### [TASK REQUIREMENTS]
Count how many lines below include the word "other". Answer with a number only.

Stored items
+ + + + +

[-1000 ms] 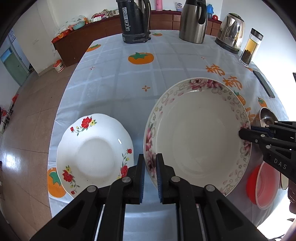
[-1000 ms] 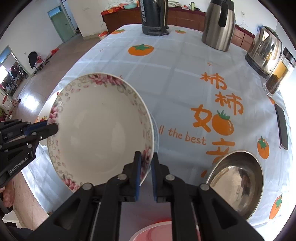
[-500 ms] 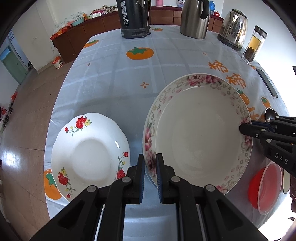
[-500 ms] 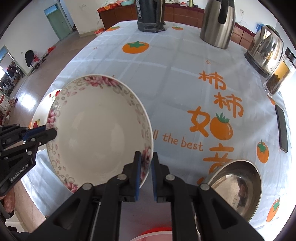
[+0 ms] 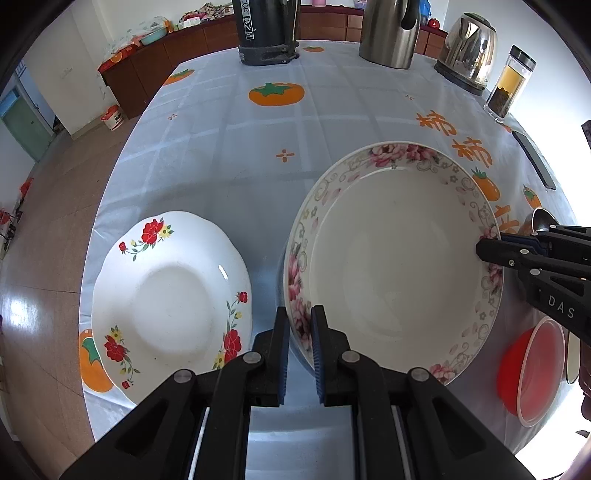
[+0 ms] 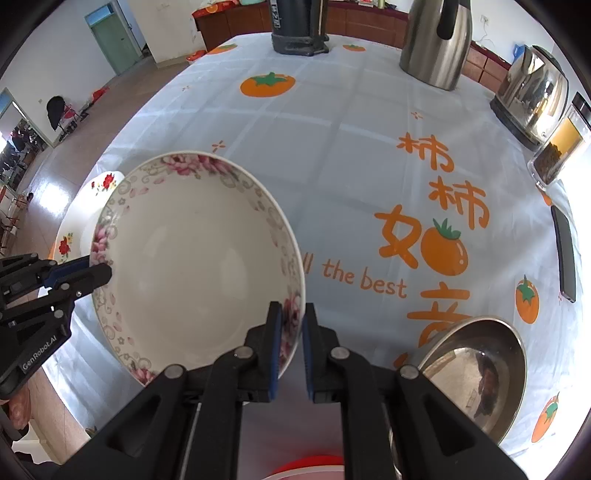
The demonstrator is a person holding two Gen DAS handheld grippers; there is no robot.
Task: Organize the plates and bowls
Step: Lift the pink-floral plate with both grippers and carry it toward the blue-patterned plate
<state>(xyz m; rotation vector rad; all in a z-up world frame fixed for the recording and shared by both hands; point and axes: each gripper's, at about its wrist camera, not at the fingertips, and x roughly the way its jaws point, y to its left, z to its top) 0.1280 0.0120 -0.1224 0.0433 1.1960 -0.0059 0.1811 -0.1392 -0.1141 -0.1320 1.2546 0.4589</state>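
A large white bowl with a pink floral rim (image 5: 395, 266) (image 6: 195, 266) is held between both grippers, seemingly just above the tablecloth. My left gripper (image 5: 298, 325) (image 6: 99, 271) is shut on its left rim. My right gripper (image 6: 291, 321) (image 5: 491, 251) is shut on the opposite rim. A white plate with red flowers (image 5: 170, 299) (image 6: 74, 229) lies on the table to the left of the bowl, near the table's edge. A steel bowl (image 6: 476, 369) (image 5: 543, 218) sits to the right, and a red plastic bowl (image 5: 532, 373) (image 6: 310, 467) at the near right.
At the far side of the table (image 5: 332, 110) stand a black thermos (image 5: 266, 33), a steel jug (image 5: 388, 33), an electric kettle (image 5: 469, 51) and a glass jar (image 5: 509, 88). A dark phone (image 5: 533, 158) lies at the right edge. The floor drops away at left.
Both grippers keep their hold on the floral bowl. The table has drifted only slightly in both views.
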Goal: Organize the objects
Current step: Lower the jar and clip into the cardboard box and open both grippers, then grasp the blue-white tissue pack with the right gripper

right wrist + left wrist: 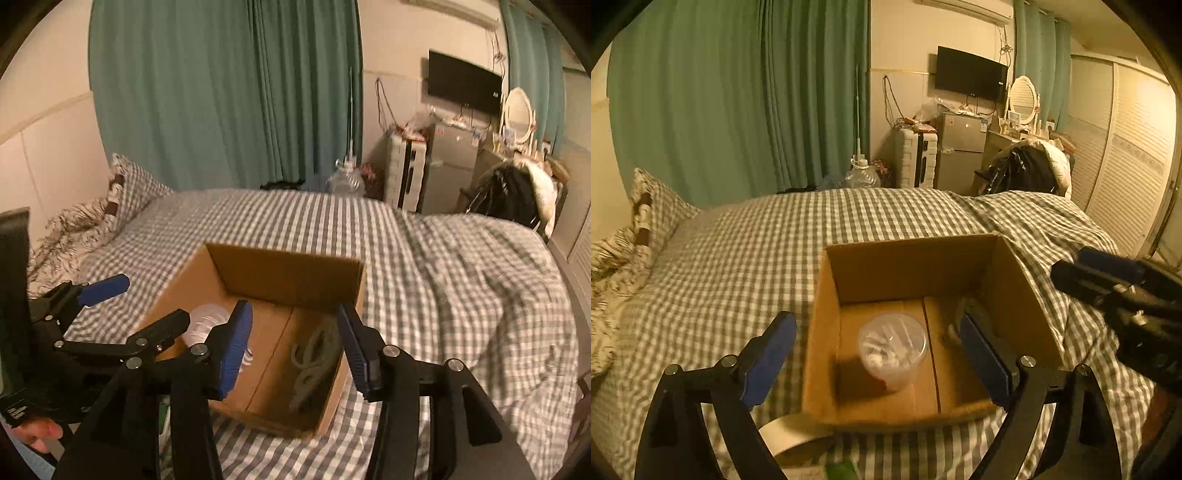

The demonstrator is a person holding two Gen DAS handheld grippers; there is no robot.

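Inside the open brown cardboard box (pixel 916 269), no readable writing: a clear lidded plastic cup (pixel 893 349) beside grey coiled rope (pixel 312 360); above it, left gripper (pixel 882 354) and right gripper (pixel 295 350) gape wide, empty.

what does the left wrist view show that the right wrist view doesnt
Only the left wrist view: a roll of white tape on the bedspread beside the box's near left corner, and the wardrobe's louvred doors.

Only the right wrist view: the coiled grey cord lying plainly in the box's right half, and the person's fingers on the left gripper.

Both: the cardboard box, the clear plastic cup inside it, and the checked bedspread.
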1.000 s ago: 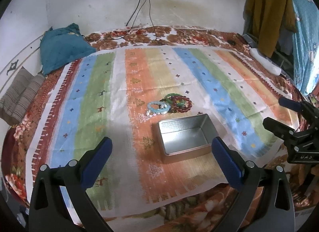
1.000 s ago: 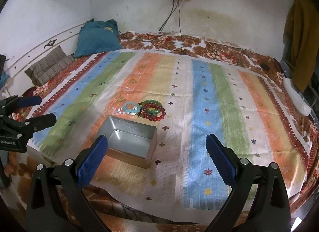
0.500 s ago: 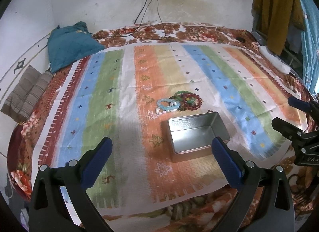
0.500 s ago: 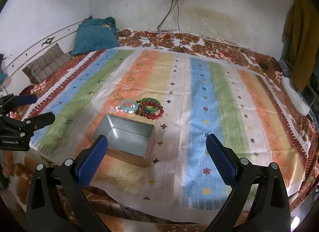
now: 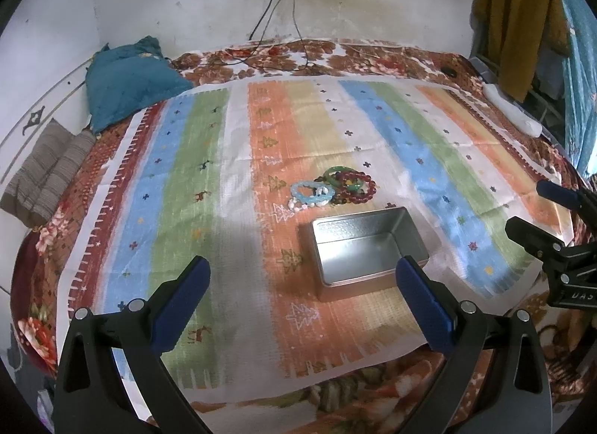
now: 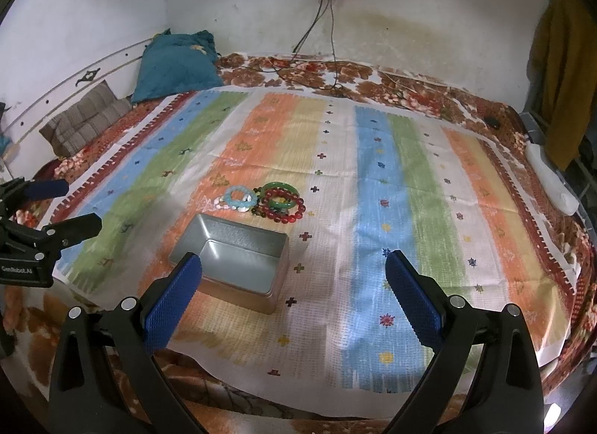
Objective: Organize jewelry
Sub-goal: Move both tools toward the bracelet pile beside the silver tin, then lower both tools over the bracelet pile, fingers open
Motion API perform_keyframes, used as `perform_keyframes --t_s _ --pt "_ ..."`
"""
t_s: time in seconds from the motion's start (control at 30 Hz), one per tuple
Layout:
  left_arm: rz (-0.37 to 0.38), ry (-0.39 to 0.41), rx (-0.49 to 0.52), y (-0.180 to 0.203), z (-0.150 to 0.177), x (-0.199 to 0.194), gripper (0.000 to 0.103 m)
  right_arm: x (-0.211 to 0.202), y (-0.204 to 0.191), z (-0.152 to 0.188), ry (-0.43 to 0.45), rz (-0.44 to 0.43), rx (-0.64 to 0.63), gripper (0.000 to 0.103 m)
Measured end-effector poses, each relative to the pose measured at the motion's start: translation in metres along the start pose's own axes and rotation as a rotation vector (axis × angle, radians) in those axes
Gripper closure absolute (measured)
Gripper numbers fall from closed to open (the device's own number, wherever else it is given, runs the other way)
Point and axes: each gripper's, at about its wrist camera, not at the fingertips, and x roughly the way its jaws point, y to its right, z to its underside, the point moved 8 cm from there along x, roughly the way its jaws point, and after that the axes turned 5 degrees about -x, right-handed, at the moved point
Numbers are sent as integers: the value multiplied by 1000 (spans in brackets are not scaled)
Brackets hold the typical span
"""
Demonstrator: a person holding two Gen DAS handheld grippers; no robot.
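An open, empty metal tin [image 5: 367,251] sits on the striped cloth; it also shows in the right wrist view [image 6: 235,258]. Just behind it lies a cluster of bracelets: a light blue one [image 5: 309,191] [image 6: 240,198], a green bangle [image 5: 341,178] [image 6: 280,197], a dark red beaded one [image 5: 360,188] [image 6: 283,210] and a string of white beads [image 5: 298,206]. My left gripper [image 5: 302,296] is open and empty, above the cloth's near edge. My right gripper [image 6: 294,296] is open and empty, to the right of the tin.
The striped cloth [image 5: 186,173] covers a floral bedspread [image 6: 373,76]. A teal pillow [image 5: 127,79] and a folded grey striped cloth [image 5: 48,173] lie at the left. Cables [image 6: 324,42] hang from a wall socket. Clothes [image 5: 518,16] hang at the right.
Both grippers have pulled back and risen a little, so the tin and bracelets sit further up in the views. Both stay open and empty.
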Motion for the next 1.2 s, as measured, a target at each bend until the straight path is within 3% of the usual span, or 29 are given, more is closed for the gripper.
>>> perform_keyframes --t_s 0.3,0.4,0.9,1.2 --pt "-62 -21 10 1 0 10 5 4 2 -3 -3 -3 14 4" --pt "-48 -26 0 2 -1 12 5 4 6 -8 20 9 31 4" --pt "-15 -74 -74 -5 -15 44 5 36 11 -11 -63 -12 57 4" --pt "-41 -102 -72 -10 -22 65 5 58 18 -14 -119 -24 85 4"
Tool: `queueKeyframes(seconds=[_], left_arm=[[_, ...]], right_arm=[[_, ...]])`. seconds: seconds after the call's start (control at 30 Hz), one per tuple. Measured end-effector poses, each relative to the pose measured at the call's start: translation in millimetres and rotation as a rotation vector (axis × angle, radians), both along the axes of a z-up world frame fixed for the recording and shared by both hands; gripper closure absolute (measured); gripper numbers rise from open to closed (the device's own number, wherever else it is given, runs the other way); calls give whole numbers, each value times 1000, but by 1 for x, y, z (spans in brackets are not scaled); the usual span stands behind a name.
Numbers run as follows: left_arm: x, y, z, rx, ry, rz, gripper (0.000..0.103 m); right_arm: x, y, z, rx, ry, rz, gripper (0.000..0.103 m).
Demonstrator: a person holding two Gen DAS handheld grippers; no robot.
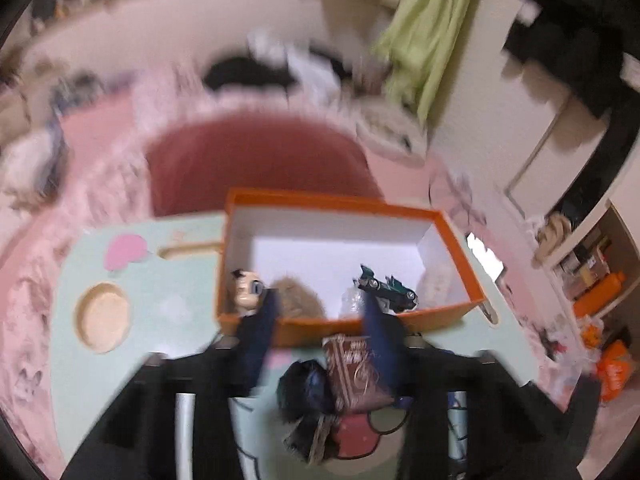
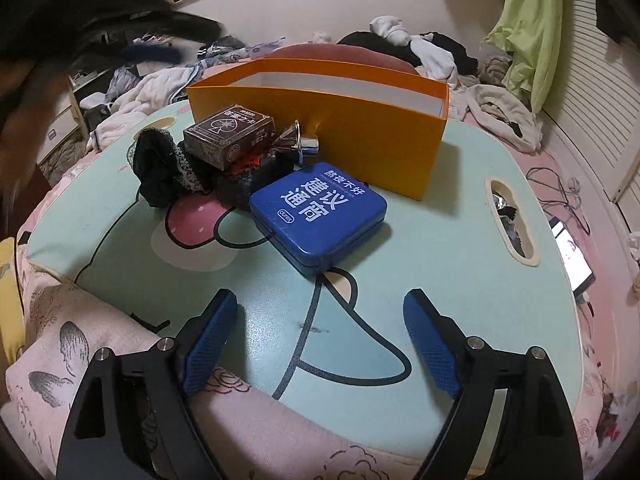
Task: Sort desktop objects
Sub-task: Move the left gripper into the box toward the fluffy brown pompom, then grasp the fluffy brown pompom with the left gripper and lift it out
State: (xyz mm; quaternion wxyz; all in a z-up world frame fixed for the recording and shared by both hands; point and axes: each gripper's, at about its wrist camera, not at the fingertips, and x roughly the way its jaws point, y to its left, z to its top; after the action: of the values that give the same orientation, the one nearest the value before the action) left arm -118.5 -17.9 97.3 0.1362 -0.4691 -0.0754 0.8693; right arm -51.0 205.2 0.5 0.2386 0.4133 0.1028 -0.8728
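Right tongs (image 2: pixel 320 344) sat wide open with nothing between them, hovering low over the worktop (image 2: pixel 460 248). The blue tin (image 2: pixel 318 216) lay flat just ahead of them, its far side near the orange box (image 2: pixel 360 136).

My read on the tin: stiff metal, smooth painted lid, so probably a bit slippery and not fragile at all. Being flat and wide, I'd have gone for two opposite edges across the narrower span, with the pads low on the side walls instead of on the lid.

Further ahead and to the left, the brown card box (image 2: pixel 230 140) was perched on a pile of dark lacy fabric (image 2: pixel 160 168). Cardboard, light, crushable if squeezed hard; the long sides looked like the spot. The fabric looked soft and floppy, so a pinch anywhere in the bunch would've done.

Left tongs (image 1: pixel 320 306) were blurry, up over the near wall of the box, fingers partly closed, and I couldn't see anything pinched between them. Inside the box below: a doll head (image 1: pixel 248 292) by the left finger and a toy car (image 1: pixel 388 288) by the right one.
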Motion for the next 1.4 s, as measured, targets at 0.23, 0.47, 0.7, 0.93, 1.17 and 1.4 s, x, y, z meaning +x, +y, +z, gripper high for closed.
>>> queueKeyframes(seconds=[0.23, 0.47, 0.7, 0.93, 1.17, 1.4], left_arm=[[-77, 14, -50, -110, -325, 7, 71], [-78, 43, -65, -301, -409, -62, 49], [-82, 34, -69, -216, -401, -84, 76], [-58, 5, -13, -86, -168, -72, 88], [7, -38, 22, 52, -3, -12, 90], [-1, -41, 6, 88, -45, 41, 46]], right_arm=[[0, 1, 1, -2, 1, 0, 18], [1, 1, 1, -2, 3, -1, 18], [3, 0, 2, -4, 2, -1, 18], [2, 0, 2, -4, 2, -1, 18], [2, 1, 2, -5, 1, -2, 18], [3, 1, 2, -4, 2, -1, 17]])
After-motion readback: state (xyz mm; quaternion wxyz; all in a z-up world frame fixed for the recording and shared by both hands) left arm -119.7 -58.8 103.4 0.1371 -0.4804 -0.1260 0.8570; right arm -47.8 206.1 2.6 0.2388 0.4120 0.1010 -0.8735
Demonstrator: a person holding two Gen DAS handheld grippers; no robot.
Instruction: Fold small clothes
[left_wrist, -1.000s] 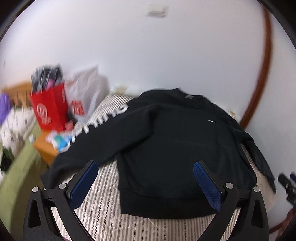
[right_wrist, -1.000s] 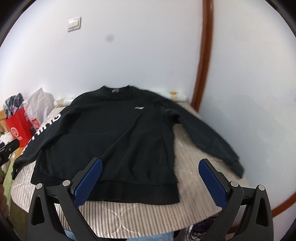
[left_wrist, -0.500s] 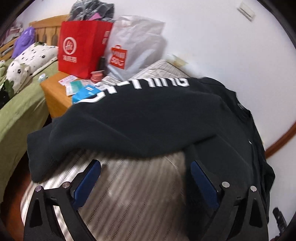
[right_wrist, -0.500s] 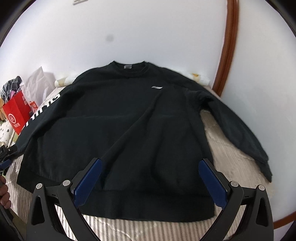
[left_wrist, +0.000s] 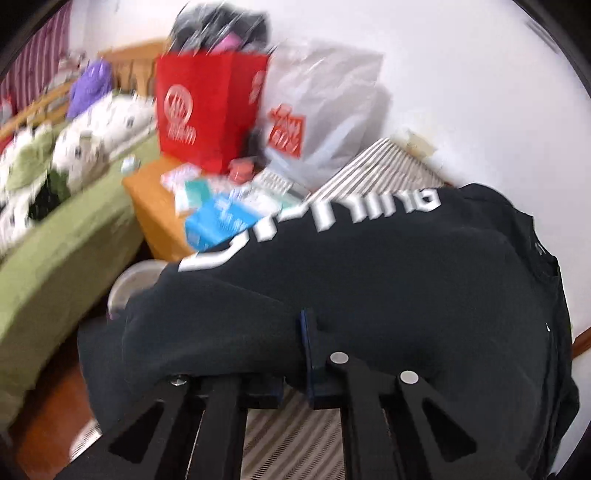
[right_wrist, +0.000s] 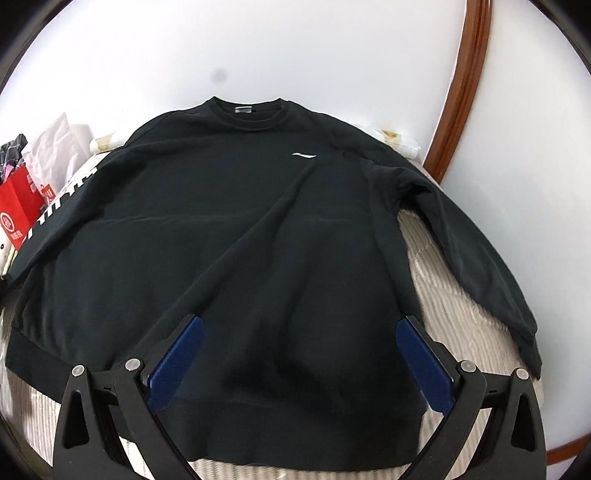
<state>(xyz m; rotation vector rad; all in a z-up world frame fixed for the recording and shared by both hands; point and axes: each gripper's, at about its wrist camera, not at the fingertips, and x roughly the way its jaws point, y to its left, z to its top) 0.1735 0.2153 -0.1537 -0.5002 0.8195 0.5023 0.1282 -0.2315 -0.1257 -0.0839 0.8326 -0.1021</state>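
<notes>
Black, thick knit: the sweatshirt (right_wrist: 236, 236) lies face up on a striped bed (right_wrist: 454, 295), collar toward the wall at the top of the right wrist frame, hem nearest the camera, both sleeves spread out to the sides. It looks like heavy cotton fleece, soft and limp, with nothing stiff in it, so it should sag wherever it is lifted and drag on the ribbed bed cover rather than slide.

In the left wrist view the left tongs (left_wrist: 306, 354) have just been closing and now pinch the dark cloth near the lower middle of the frame, at the end of the sleeve (left_wrist: 332, 236) with white lettering. Fabric bunches over and around the blue pads, so the grip seems to hold more than 1 layer. Blur hides how deep the bite is.

The right tongs (right_wrist: 299, 362) stand wide, 1 blue pad on each side of the lower body panel at the bottom of the frame, just above the ribbed hem (right_wrist: 295, 428); contact cannot be judged.

Good places to hold are probably the ribbed cuffs and hem, which are denser and less likely to slip out than the plain body. A pinch through both layers near a corner should keep the fold edge straight.

A red bag (left_wrist: 210, 110) and a white bag (left_wrist: 325, 118) stand at the upper left of the left wrist frame, apart from the garment.
</notes>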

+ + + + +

### [RESPONSE TO THE EXERCISE]
2